Biophile
Digital Apartheid

Digital Apartheid

Telkom’s greed has ensured that only the rich are able to use the internet on any practical level.

I was watching an 80s sci-fi flick the other day. It was set some time in 2005 and had the most amazing gadgets, many of which have made a seamless transition from sci-fi fantasy to everyday reality. The video-phone is a good example: at the time Blade Runner first screened, a video-phone seemed impossible. After all, analogue phone lines would never be able to carry data at the speeds required to support this device.

But, the American/Japanese/insert-favourite-progressive-non-African-country-here public with their insatiable appetite for technological advancement seemed determined to make the video-phone a reality.

Nowadays, with more than 68.5% of households in America connected to the internet via high-speed broadband, voice over IP (voip) an established technology and web cameras going for a song on Ebay or any other online e-tailer, the video phone is now old hat.

Fast forward now from Blade Runner’s overly optimistic future, to present-day South Africa, which seems impervious to the rest of the world’s astute decision to embrace cheap, widespread telecommunications technology. Because South Africa has its telecommunications infrastructure run by a corporate creature of great power and very little wisdom. With the ability to move faster than the speed of plummeting public opinion, it has sufficient magical might to conjure up images of normality through clever graphical and fact manipulation and sustained TV advertising campaigns depicting a technology utopia.

The people of South Africa are enslaved by this juggernaut corporate monstrosity.
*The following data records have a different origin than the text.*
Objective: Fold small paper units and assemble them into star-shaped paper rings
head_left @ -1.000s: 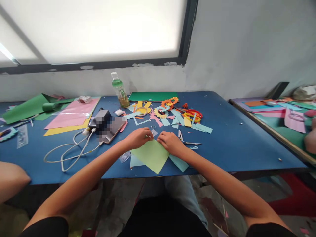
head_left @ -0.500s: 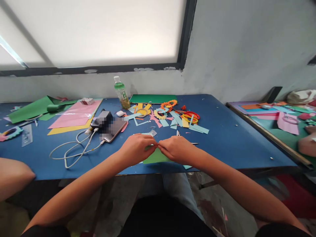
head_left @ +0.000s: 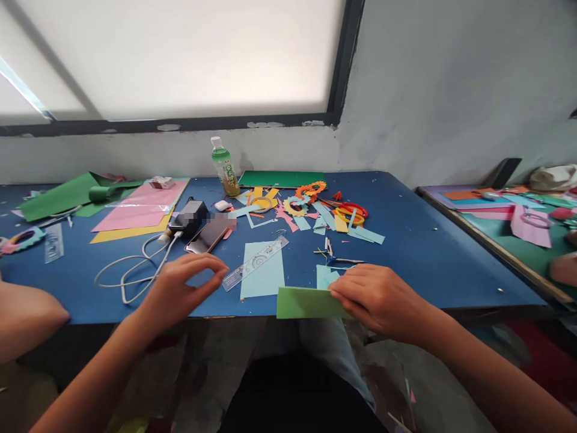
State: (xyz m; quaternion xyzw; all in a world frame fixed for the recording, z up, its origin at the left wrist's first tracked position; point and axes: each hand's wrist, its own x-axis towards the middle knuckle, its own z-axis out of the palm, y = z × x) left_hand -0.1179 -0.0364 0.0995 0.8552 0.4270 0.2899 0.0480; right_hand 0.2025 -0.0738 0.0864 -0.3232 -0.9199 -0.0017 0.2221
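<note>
My right hand [head_left: 378, 297] grips a folded light green paper strip [head_left: 306, 302] by its right end, at the table's front edge. Off to the left, my left hand [head_left: 183, 288] is empty, thumb and forefinger curved in a C with their tips close together. Those tips are beside the lower end of a clear plastic ruler [head_left: 259, 261]; contact cannot be made out. The ruler lies slantwise over a pale blue paper sheet [head_left: 265, 282]. Behind my right hand are a blue-and-white compass-like tool [head_left: 331, 255] and pale blue scraps [head_left: 323, 276].
Paper scraps, orange paper rings [head_left: 311, 189] and red-yellow scissors [head_left: 351, 213] lie mid-table. A drink bottle [head_left: 225, 168] stands behind. On the left are a phone [head_left: 207, 236], a black charger [head_left: 189, 215], a white cable [head_left: 121, 261] and pink paper [head_left: 139, 204]. Another person's arm [head_left: 31, 313] rests at far left.
My left hand has let go of the green paper and moved left to the ruler's end. My right hand has shifted right and down with the paper, uncovering the pale blue sheet.
</note>
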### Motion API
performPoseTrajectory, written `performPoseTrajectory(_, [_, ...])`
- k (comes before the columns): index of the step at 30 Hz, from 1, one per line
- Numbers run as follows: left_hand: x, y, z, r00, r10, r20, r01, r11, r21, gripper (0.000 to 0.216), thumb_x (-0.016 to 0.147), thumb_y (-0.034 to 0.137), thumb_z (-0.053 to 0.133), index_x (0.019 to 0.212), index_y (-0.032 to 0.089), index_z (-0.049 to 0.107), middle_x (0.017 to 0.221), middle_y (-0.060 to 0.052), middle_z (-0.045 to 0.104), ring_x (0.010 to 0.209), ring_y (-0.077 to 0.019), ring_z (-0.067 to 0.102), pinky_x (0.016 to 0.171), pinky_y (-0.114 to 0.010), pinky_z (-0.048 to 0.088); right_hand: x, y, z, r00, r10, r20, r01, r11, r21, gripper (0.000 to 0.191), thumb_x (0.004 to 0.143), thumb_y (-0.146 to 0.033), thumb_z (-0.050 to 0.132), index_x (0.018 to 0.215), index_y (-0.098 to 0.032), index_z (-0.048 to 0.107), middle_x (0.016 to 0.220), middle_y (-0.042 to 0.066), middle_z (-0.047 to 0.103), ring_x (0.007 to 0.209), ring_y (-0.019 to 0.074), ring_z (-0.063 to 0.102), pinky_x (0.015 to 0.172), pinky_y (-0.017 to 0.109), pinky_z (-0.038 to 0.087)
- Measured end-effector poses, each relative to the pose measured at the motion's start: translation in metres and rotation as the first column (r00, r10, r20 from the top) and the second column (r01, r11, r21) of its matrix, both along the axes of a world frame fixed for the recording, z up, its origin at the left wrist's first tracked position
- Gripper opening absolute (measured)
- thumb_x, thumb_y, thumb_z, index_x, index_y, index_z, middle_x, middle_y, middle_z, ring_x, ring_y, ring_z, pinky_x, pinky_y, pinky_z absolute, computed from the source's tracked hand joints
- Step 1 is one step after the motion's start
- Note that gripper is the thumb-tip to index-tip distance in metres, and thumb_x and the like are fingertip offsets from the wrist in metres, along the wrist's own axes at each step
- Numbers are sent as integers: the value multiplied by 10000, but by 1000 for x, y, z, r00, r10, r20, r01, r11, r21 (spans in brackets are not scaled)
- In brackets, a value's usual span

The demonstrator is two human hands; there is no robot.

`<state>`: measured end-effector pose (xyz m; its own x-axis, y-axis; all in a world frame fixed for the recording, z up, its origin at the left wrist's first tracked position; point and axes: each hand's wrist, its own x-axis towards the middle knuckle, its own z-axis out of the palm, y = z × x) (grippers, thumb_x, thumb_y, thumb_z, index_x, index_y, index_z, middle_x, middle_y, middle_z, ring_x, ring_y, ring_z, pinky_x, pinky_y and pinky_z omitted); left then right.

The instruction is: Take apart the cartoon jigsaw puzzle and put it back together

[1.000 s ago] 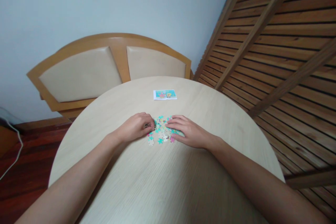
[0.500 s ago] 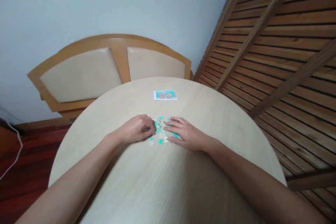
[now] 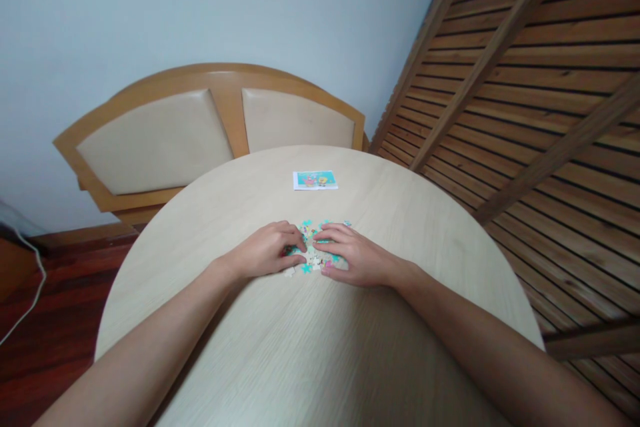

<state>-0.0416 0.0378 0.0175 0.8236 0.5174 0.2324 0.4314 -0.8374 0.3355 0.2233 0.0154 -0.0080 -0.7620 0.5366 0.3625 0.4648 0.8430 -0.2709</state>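
Observation:
Loose jigsaw puzzle pieces (image 3: 316, 260), turquoise, white and some pink, lie heaped between my two hands on the round table (image 3: 300, 340). At the left side of the heap is my left hand (image 3: 274, 248), with thumb and fingers apart over the pieces. My right hand (image 3: 356, 255) rests on the right side, its fingers spread across the heap and covering part of it. Beyond them lies a small picture card (image 3: 315, 179) with a pink and a yellow cartoon figure on turquoise.
A wooden headboard (image 3: 227, 107) with cream panels stands behind the table, against a pale wall (image 3: 225, 0). Slatted wood (image 3: 530, 87) slants along the right. A white cable (image 3: 37, 280) hangs at the left above a dark red floor (image 3: 65, 300).
My left hand has shifted slightly right, farther over the pieces, and its fingers have parted. A pink piece now shows by my right thumb. The right hand stays nearly in place.

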Motion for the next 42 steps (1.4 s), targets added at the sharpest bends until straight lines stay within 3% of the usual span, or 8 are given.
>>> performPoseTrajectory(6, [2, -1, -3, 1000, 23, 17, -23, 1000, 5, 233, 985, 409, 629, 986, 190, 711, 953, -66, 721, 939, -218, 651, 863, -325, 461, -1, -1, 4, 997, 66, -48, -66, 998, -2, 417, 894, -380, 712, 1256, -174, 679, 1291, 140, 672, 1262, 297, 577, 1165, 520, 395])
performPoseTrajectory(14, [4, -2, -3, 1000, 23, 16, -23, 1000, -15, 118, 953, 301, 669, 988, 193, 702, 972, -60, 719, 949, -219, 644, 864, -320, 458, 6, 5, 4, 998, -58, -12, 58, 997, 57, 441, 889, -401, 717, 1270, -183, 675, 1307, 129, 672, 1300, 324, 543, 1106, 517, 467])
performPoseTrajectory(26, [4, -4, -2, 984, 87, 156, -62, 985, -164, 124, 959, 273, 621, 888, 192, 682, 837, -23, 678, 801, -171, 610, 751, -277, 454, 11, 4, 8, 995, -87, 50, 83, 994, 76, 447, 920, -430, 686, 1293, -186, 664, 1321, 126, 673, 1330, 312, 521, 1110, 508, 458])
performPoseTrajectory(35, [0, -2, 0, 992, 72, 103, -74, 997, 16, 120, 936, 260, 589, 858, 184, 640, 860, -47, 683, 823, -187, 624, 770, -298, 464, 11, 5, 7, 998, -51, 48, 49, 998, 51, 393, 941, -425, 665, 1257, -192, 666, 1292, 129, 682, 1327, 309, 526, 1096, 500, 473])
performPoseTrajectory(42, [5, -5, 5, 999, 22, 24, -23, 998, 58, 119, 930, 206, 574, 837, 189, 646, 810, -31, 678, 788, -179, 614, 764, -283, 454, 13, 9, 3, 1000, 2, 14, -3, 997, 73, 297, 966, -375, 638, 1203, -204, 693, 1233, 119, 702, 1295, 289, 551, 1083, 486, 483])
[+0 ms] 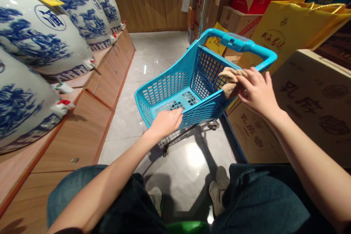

Things weren’t always this way though. South Africa at one time boasted a modern telecommunications infrastructure, possibly the best in Africa, with a pricing structure well within defined norms. Then, after liberating the country from the evils of apartheid, our government decided to cede control over the country’s telecommunications infrastructure to an entity which they believed would best serve the interests of the country’s citizens.

Soon after forging Telkom from the remnants of a dismantled government department, Telkom was mandated with the provisioning of affordable telecommunications infrastructure to all the citizens of the country. Telkom set about trying to appease the government with great zeal in the early days. Rolling out telephone lines where none existed before; providing a moderately improved service over its sloth-like, fossilized predecessor. The prognosis was good; the government and the people were almost happy for some time.

But for Telkom, growing up as an only child in a dysfunctional home, on a barely functional continent was not easy. Also, having a parent that is as infamous as Telkom’s foster-mom, Minister of Communications, Ivy Matsepe-Casaburri (poster girl of the popular publication Incompetent Weekly) can’t be a very big help while you grapple with your own glaring incompetence. The combination of these factors would prove disastrous as the Telkom beast mutated into a hideous enemy of the people in later life.

For some reason, at the dawn of the 21st century, it became apparent to all and sundry that the Telkom child was going completely off the rails. The government seemed unable or unwilling to reign in their creation and it seemed as if all would be lost. What started out as normal teenage corporate rebellion quickly progressed into all-out lunacy. The Telkom beast soon found that it could score more points with the government by showing obscene profits, rather than actually fulfilling its original mandate. Also, as an only child with all the sweets in its fat, grubby paws, why share with the lesser beings on the social playground?

What we now see emerging from the Telkom beast’s complete stranglehold on the South African telecommunication landscape is the return of an old foe. If knowledge is power and the internet the world’s greatest repository of information, then the South African public with such limited and over-priced internet access must surely be a powerless and intellectually emaciated bunch.

Apartheid has returned and is lurking the land, in digital form. Much has been said about the digital-divide; the gap between the haves and the have-nots; the economic divide. Telkom’s greed has made sure that only the rich in South Africa are able to use the Internet on any practical level, further disenfranchising the gaunt, weakened minion masses and imposing digital apartheid on the people.

The South African economy stands on the precipice of colossal success, or dismal failure, depending on how fast we choose to liberalise our telecommunications infrastructure. The key to this is the cheap provisioning of adsl broadband services. Currently, Telkom’s adsl pricing is like a ball and chain around the South African economy, at 1000% above international pricing standards. In the African ocean of indifference, the South African economy seems to be buoyed only by hot air colloquiums and parliamentarians with empty heads.

What we need now is decisive action in addressing the insanely over-priced cost of adsl in South Africa. The beauty of digital apartheid is that it’s not a black thing or a white thing, it’s the one thing that we as South Africans can and should all join together and fight.

We MUST oppose Telkom’s pricing as it hampers our country’s growth and is keeping our people blissfully ignorant of the world of possibilities which cheap, high-speed Internet access will open up. In much the same manner that the gods of the land rallied the people to oppose the unjust system of social apartheid, we need to rally together now and with the same verve, oppose the onslaught of digital apartheid as implemented by the Telkom beast.

The telecommunications sector is in dire need of decisive and affirmative, ACTION!

PHANSI with Telkom’s pricing PHANSI! VIVA Cheap Internet VIVA!